Art Now Rockport was conceived as a different sort of art event. Not a buying event. Not strictly an exhibit. Something more immediate, interactive. An upbeat, conversational evening that would depart from the wine-and-cheese-and-murmuring-while-gazing-at-paintings sort of thing that usually takes place at art events. Frankly, Art Now Rockport was designed to be a bit of a kick in the pants for all of us interested in seeing art thrive on Cape Ann by asking us a tough question: do we have a role to play in the success of young artists in our community, especially the artists creating unconventional work? Rockport’s emerging artists have the weight of 150 years of artistic heritage on their backs, and while it’s an incredible thing to follow in the footsteps of Fitz Henry Lane and Edward Hopper, it can also make it difficult to break into a culture that knows just how it likes its art served up, thank you very much. A culture that doesn’t think it needs any changes, whether this means a new art institution or a new artist.

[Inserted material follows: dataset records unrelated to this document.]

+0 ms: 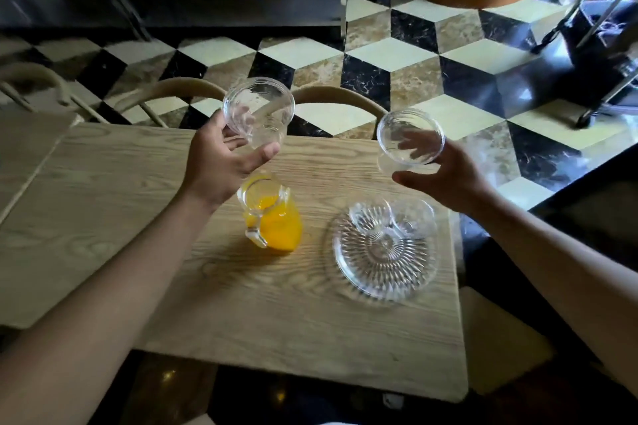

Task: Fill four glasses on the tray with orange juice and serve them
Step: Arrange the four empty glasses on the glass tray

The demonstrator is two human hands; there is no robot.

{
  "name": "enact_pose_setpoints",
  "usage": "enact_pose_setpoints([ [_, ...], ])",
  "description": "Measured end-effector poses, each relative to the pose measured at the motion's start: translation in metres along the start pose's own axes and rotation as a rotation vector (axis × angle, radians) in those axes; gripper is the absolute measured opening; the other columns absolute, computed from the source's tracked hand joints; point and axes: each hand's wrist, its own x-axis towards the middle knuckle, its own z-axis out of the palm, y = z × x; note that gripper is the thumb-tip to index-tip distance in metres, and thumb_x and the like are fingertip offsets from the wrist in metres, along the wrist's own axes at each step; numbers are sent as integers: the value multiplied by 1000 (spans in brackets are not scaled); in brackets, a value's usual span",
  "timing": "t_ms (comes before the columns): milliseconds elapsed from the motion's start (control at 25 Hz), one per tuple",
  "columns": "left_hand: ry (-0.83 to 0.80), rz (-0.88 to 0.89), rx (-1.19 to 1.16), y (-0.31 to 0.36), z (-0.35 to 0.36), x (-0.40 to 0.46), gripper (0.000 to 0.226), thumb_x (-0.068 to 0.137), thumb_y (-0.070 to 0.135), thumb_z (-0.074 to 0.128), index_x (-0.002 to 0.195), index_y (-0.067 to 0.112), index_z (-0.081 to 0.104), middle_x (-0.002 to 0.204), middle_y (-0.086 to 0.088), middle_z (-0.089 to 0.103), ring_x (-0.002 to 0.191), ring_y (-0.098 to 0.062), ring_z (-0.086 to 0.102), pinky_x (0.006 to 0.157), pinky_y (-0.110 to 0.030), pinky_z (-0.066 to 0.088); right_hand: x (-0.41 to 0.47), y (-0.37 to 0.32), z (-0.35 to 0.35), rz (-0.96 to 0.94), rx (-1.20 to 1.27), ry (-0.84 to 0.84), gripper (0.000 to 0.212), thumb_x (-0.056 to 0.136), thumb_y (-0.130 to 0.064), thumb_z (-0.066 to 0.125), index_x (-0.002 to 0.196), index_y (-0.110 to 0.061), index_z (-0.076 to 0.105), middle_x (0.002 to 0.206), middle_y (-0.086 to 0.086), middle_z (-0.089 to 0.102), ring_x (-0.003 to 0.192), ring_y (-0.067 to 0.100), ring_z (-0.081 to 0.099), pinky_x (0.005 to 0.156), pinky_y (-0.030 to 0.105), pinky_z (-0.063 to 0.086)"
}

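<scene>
My left hand [221, 162] grips an empty clear glass [259, 110], raised above the far side of the wooden table [103, 217]. My right hand [445, 172] holds a second empty glass [411, 138] in the air to the right. Below, a glass jug [272, 217] of orange juice stands on the table between my arms. Right of it lies a round cut-glass tray [383, 259]; two more empty glasses [371, 217] [412, 217] stand on its far part.
Two curved wooden chair backs [172, 88] [340, 97] stand just past the table's far edge. A second table [20, 148] abuts on the left. The checkered tile floor [397, 55] lies beyond, with metal legs [587, 114] at the right.
</scene>
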Motion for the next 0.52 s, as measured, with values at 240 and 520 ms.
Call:
enact_pose_setpoints([
  [240, 36, -106, -117, 12, 62, -137, 66, 58, 49, 90, 117, 42, 62, 118, 9, 73, 114, -11, 71, 107, -42, 56, -109, 15, -7, 98, 77, 13, 79, 63, -51, 87, 135, -33, 57, 116, -10, 72, 102, 14, 70, 96, 38, 57],
  [520, -62, -261, -27, -56, 130, -217, 67, 56, 56, 86, 114, 44, 55, 115, 13, 71, 98, 3, 69, 87, -8, 49, -202, 69, 22, 299, 110, 86, 70, 71, -20, 94, 132, -30, 59, 116, 1, 68, 102, 19, 67, 93, 46, 57],
])
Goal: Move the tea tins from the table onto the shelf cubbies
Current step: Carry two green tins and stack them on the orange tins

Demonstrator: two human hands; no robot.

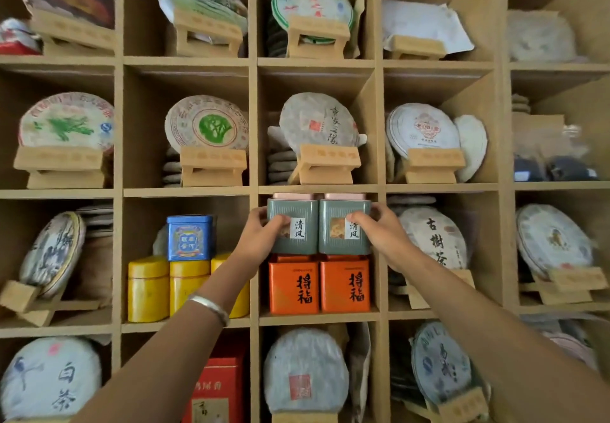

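Head view: our left hand (pixel 260 236) and right hand (pixel 374 229) clasp two grey-green tins (pixel 318 228), squaring them atop the orange tins (pixel 318 285) at the cubby's front edge.

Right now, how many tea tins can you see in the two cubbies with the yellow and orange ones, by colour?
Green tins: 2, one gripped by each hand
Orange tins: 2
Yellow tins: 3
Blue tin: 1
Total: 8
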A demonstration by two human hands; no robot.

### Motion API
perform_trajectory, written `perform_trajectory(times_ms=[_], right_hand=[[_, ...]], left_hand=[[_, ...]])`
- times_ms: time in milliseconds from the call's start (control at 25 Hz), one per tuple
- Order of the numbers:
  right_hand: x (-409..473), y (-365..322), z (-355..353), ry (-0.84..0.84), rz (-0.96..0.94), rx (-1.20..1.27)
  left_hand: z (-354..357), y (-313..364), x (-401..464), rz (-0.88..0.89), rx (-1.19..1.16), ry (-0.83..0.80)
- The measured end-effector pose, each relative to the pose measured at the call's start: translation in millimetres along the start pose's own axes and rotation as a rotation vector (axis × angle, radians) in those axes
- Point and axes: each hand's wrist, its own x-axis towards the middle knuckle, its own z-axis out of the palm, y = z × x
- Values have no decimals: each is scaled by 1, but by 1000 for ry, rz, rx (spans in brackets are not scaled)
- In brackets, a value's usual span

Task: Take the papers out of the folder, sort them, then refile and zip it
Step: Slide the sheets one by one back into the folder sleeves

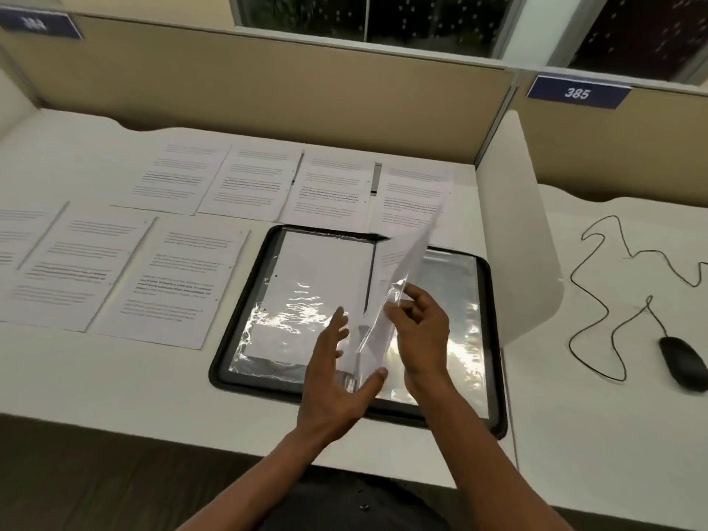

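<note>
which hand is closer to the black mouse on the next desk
Right. The right hand is over the open folder, on the side toward the mouse. The left hand is farther off, at the lifted sleeve's near edge.

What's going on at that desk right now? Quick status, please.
Left hand and right hand both hold a raised plastic sleeve. Folder lies open, unzipped. Seven printed sheets spread on desk. Nothing in the way.
</note>
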Motion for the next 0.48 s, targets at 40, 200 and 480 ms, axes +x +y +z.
perform_trajectory(times_ms=[40, 200, 480], right_hand=[[-4, -4, 12, -58, -25, -23], [-14, -18, 43, -384, -104, -23], [21, 39, 12, -304, -199, -533]], left_hand=[[-5, 5, 3, 9, 14, 44], [-26, 21, 15, -102, 46, 210], [-63, -3, 20, -505, -200, 495]])
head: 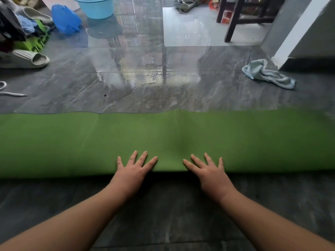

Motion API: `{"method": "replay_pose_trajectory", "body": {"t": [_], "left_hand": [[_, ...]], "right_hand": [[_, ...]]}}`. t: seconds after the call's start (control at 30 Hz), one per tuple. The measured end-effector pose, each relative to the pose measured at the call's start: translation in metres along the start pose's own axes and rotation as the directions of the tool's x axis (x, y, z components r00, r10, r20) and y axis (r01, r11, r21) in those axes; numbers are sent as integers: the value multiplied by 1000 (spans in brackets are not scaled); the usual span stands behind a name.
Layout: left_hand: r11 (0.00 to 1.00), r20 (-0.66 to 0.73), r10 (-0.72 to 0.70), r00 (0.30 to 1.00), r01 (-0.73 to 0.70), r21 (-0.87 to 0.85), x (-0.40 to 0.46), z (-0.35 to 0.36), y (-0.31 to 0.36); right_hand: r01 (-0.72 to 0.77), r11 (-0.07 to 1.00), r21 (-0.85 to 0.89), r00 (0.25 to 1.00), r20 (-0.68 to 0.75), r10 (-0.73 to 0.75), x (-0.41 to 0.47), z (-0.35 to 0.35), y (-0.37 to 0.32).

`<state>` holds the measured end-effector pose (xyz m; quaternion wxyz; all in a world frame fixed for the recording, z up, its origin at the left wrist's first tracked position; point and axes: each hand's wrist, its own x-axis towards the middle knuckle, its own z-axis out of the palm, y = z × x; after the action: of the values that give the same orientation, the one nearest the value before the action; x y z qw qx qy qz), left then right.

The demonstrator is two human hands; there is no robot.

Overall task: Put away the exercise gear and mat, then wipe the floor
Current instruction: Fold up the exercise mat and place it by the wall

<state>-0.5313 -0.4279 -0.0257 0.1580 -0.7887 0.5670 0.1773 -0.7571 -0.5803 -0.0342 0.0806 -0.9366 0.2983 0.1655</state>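
A green exercise mat lies across the dark tiled floor, stretching from the left edge of view to the right. Its near edge looks rounded, as if rolled. My left hand rests flat on that near edge with fingers spread. My right hand lies flat beside it, about a hand's width to the right, fingers also spread. Neither hand grips anything. A crumpled light blue cloth lies on the floor at the far right, well beyond the mat.
A light blue bucket and a blue plastic bag stand at the back left, next to a clothes pile, a grey slipper and a white cord. Dark furniture legs and a white wall corner are at the back right.
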Motion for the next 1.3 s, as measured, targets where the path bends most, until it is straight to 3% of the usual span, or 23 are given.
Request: {"method": "replay_pose_trajectory", "body": {"t": [0.33,0.63,0.73,0.87,1.0,1.1,1.2,1.3], "left_hand": [[999,120,50,991,-48,-24,-101,31,40],[994,118,44,992,-31,-105,-95,76,59],[987,56,23,998,-14,-163,-96,78,69],[975,-46,96,994,-103,-198,-77,64,101],[957,-105,186,977,-205,-207,-36,35,154],[937,-151,273,950,-298,-185,-10,15,200],[906,-149,370,917,-392,-162,7,1,249],[885,-110,437,893,-449,-124,16,-3,288]], "right_hand": [[-10,999,31,997,73,7,-118,42,-35],[-98,993,61,987,131,90,-129,78,-31],[-126,986,107,992,34,123,-134,81,-20],[-298,938,178,948,-56,312,-146,85,18],[-547,756,359,768,-144,624,-161,87,91],[-600,566,565,573,-189,797,-178,95,142],[-559,218,800,327,-28,944,-193,98,178],[-414,-109,904,87,158,983,-201,100,203]]}}
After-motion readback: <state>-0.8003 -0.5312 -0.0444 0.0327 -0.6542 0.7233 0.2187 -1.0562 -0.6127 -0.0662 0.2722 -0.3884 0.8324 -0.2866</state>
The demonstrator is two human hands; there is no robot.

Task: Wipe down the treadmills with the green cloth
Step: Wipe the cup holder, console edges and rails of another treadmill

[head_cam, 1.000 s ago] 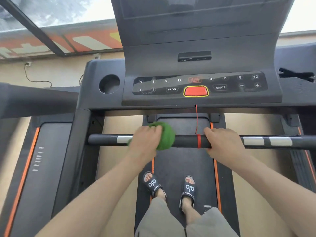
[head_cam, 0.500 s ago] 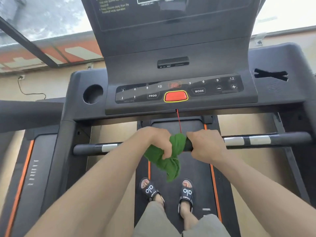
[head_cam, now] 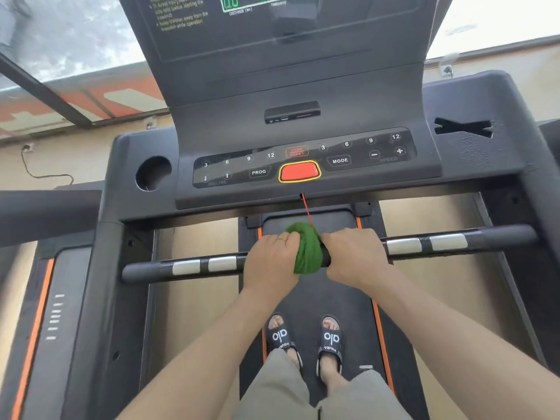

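Note:
I stand on a dark grey treadmill (head_cam: 472, 165) facing its console. The green cloth (head_cam: 306, 250) is wrapped around the middle of the black handlebar (head_cam: 497, 236). My left hand (head_cam: 272, 260) grips the cloth and the bar from the left side. My right hand (head_cam: 354, 257) is closed around the bar right beside the cloth, touching its right edge. The bar's middle is hidden under both hands and the cloth.
A red safety cord (head_cam: 306, 209) drops from under the red stop button (head_cam: 299, 171) to the cloth. A round cup holder (head_cam: 153, 173) sits left of the button panel. Another treadmill (head_cam: 45, 313) stands on the left. My sandalled feet (head_cam: 306, 338) rest on the belt.
The cloth slid right along the bar with my left hand, hung loose half a second ago, and is now bunched tight around the bar between both hands. My view tilted up.

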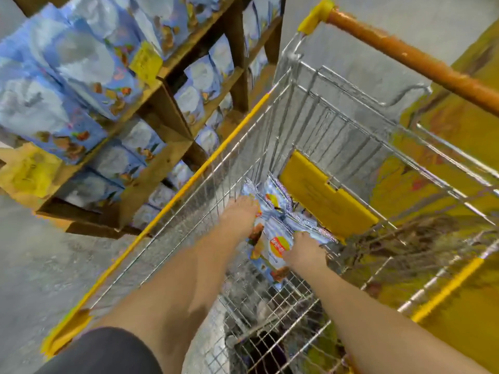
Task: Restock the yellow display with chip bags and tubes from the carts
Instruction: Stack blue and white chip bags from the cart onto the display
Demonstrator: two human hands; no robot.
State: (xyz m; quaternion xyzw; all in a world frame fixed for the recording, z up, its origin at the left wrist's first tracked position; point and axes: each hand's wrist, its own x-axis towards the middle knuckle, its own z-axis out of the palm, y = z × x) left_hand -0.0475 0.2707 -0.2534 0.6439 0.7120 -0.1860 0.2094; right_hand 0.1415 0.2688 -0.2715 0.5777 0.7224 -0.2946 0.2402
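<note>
Both hands reach down into a wire cart at light-blue chip bags lying on its floor.

The left hand [240, 211] rests on the upper bag [272, 198] and the right hand [303, 252] on the lower bag [272, 247]; blur hides the fingers, so whether either hand pinches or merely presses cannot be told. Two bags are countable, bunched just beside the yellow seat flap [324, 198] at the handle end. The cart [310, 125] has one orange handle [410, 58]. To its left stands a wooden rack [167, 109], its shelves packed with blue bags [67, 63], too blurred to count. A yellow surface [459, 306] lies beyond the right wall.
</note>
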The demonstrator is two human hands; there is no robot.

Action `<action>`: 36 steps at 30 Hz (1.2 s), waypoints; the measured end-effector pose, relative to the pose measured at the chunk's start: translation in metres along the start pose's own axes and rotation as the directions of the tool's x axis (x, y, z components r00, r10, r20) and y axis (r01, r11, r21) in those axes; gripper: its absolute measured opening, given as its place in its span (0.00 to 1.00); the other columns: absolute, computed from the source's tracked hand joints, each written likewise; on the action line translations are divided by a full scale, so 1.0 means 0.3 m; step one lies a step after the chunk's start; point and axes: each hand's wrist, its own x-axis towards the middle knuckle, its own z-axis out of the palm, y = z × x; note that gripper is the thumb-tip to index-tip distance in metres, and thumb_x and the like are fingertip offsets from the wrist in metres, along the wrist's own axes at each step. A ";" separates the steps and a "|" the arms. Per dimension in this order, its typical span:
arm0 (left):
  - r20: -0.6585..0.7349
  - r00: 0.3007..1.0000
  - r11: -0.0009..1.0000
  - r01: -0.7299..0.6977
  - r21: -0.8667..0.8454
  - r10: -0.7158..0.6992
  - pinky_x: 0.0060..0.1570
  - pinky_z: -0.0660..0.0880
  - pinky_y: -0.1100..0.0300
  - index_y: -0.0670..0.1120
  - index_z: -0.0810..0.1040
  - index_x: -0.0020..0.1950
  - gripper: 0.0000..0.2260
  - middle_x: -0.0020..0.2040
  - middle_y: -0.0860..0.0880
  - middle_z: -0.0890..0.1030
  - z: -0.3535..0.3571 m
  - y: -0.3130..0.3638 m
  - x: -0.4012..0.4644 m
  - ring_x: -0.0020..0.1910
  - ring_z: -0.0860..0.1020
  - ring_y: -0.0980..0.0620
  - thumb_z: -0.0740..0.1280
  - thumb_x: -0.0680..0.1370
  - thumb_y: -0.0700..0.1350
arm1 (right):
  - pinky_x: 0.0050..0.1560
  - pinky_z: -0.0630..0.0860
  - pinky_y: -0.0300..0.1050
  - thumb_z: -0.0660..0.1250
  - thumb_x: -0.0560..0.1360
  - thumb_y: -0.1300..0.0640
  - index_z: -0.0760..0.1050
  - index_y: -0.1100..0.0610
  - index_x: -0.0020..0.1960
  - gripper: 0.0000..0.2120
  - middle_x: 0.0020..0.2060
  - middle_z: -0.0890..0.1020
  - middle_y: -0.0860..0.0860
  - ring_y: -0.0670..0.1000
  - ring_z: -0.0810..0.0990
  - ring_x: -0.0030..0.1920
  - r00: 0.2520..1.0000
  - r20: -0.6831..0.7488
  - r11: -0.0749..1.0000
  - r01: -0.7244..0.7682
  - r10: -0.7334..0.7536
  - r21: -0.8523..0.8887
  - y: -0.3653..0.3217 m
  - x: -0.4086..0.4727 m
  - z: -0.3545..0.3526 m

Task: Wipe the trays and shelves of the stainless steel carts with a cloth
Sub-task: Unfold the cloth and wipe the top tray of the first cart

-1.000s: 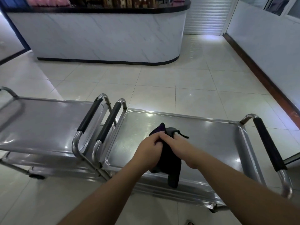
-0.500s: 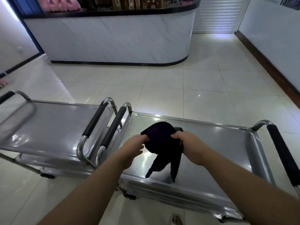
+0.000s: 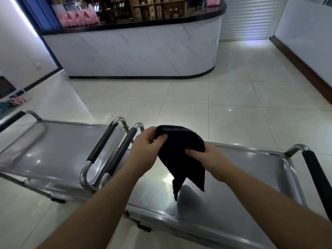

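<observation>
A dark cloth (image 3: pixel 179 155) hangs in the air above the top tray of the right stainless steel cart (image 3: pixel 251 186). My left hand (image 3: pixel 145 150) pinches the cloth's upper left edge. My right hand (image 3: pixel 210 159) grips its right side, thumb pressed into the fabric. The cloth's lower corners dangle just above the shiny tray. A second steel cart (image 3: pixel 53 153) stands to the left, its black-sleeved handle next to the right cart's handle (image 3: pixel 122 151).
A curved white counter (image 3: pixel 136 51) with a black top stands across the tiled floor. A white wall with a dark skirting runs along the right. The right cart's far handle (image 3: pixel 316 173) has a black grip. Shoes lie at the far left.
Both hands lifted the cloth off the tray and pulled apart, spreading it out. The view tilted up and shows more of the counter.
</observation>
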 end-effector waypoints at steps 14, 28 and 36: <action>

Karen Tusinski's work at Art Now Rockport

Art Now Rockport took place on September 17th at the home of Greg & Abby Cahill O’Brien in what was the perfect setting. Not only because the home is so beautiful, but because it served as a metaphor for the event itself: a historic home with a storied role in the community (the house is the former Rockport Lodge) that has been modernized and updated — brought into the 21st century — while still retaining a sense of the past. The same thing will happen — must happen — to the art scene in Rockport if our status as an art colony is going to continue long into the 21st century.

Art Now Rockport featured five local contemporary artists, each one bringing a single piece of work to represent where they are right now. The artists themselves were all present, hanging out with the other guests outside where the food and drink were set up on a cold, crisp night. The menu reflected the change of seasons: comfort food such as miniature apple pies and chocolate chip cookies, an amazing cheese selection accompanied by the contrasting flavor of quince paste. Abby’s hummus made with fresh zucchini along with fresh baguettes from local favorite Alexandra’s Bread and bowls of roasted nuts. For drinks: a locally-brewed ale and a cocktail called Autumn Wind: fresh apple cider laced with cinnamon schnapps, bitters, and just enough whiskey to warm the belly. A fire roared in the outdoor fireplace — the perfect place for gathering around with our plates of apple pie and drinks — before entering the house for the centerpiece of the evening: a presentation on the state of contemporary art in Rockport. We sat, galley style, in Abby & Greg’s long, narrow elegant drawing room, surrounded by the work of several of the featured artists, a room punctuated in the middle by an antique chandelier over a Saarinen tulip table with a gorgeous arrangement on top, flowers cut from one of the attendee’s own gardens and given to Abby in honor of the evening.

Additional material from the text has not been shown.